En general, quien defiende con más ahínco la conciliación entre vida familiar y laboral suele ser quien participa en más actividades civiles que exigen reuniones parecidas a las laborales. Y en junio todo este mundo paralelo llega a su apoteosis.

Tras dos milenios de dominio eclesiástico, en este siglo XXI el uso de la palabra concilio ha entrado de lleno en territorio seglar, y más concretamente en el ámbito de la familia. Concilio proviene del latín concilium (reunión, asamblea) y designa la reunión legítima de pastores de la Iglesia para legislar o decidir sobre problemas eclesiásticos generales. Cuando esa reunión no está convocada por una autoridad legítima se le llama conciliábulo (de conciliabulum:lugar de reunión) y cuando se trata de establecer un acuerdo prejudicial entre partes en conflicto, conciliación. Hasta hace bien poco, en el fascinante mundo de la pareja sólo se conocían los efectos de la reconciliación, un eufemismo que suele designar un retorno a lo lúbrico tras las inevitables asperezas cotidianas. Las parejas más ígneas practican con denuedo tanto el encontronazo como la reconciliación, en un vaivén emocional que absorbe ciertos excedentes de energía que, de otro modo, se dilapidarían en despachos, despechos o lechos lejanos. Pero el recalentado siglo en el que nos internamos parece empeñado en hacernos consumir todos los excedentes de energía. De ahí que el concepto que hasta hoy podíamos adjetivar como conciliar se haya verbalizado y el verbo conciliar se aplique intensivamente a dos polos: la vida familiar y la laboral. A menudo, la aconsejable reducción de horarios laborales viene acompañada de un notable aumento de actividad pautada en el presunto ámbito familiar. Más allá de las reuniones, bodas, bautizos y banquetes, surgen actividades extraescolares (dentro y fuera de los centros) que transforman los horarios familiares en una gincana que ríete tú de la agenda de un ejecutivo.

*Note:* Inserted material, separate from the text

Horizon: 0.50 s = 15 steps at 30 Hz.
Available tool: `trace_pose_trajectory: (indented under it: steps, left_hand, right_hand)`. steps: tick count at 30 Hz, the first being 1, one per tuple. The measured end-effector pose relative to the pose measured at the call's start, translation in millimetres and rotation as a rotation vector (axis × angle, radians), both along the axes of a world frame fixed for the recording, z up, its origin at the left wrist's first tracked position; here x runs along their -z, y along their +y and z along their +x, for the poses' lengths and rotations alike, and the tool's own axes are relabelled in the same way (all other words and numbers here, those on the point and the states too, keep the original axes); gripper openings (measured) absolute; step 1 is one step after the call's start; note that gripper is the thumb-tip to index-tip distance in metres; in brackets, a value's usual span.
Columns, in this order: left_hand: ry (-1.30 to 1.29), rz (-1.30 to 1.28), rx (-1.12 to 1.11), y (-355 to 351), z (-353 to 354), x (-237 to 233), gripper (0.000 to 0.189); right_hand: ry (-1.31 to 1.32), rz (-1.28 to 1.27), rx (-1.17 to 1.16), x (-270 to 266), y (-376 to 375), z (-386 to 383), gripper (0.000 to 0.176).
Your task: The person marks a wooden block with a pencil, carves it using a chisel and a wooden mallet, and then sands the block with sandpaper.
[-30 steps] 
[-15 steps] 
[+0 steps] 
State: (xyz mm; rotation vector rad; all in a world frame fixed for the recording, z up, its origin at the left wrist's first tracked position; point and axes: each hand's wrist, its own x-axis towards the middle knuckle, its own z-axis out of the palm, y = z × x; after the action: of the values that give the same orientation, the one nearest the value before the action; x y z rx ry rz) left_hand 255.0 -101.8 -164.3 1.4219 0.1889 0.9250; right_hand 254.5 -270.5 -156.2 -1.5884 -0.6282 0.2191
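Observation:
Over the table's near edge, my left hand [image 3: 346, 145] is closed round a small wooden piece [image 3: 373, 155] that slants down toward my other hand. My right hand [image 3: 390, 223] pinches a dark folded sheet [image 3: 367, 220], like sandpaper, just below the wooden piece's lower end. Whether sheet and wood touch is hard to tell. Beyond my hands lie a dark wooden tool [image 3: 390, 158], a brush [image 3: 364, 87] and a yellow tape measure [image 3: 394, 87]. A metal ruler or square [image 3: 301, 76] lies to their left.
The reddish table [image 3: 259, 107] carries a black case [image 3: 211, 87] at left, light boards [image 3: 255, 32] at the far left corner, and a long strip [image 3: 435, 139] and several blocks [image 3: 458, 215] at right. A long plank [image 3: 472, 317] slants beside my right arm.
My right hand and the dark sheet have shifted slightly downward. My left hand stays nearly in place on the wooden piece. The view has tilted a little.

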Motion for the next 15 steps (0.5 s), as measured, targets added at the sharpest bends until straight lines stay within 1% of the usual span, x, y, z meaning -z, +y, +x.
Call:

En general, quien defiende con más ahínco la conciliación entre vida familiar y laboral suele ser quien participa en más actividades civiles que exigen reuniones parecidas a las laborales. Y en junio todo este mundo paralelo llega a su apoteosis. Si en diciembre abundan las cenas de empresa, ahora proliferan los festivales de fin de curso, las reuniones (con pica-pica) de las AMPA, las excursiones de germanor,las despedidas de las promociones y las exhibiciones finales de un sinfín de actividades extraescolares: patinaje artístico, gimnasia rítmica, judo, karate, taekwondo, canto coral, educación musical en cualquiera de los instrumentos disponibles, teatro, fotografía, pintura, manualidades varias, hípica, tiro con arco... Las agendas de los acérrimos defensores de la conciliación de la vida laboral y la familiar se llenan de compromisos, a menudo simultáneos. La alargada sombra de Murphy hace que las parejas con más de un hijo siempre deban dividir sus esfuerzos para conciliar celebraciones. A partir de tres vástagos, el caos es evidente, para gran regocijo de los adolescentes de turno, que recargan la tarjeta del móvil con el dinero (negro) de los canguros. Ellos son, en realidad, los verdaderos beneficiados de la conciliación entre vida laboral y familiar. Se libran de los padres y encima les subvencionan los vicios para enfilar con dignidad la semana de las verbenas. Al final, de tanto conciliar trabajo y familia muchas parejas acaban tan agotadas que ya no tienen ni tiempo para enfadarse, ni mucho menos aún para reconciliarse.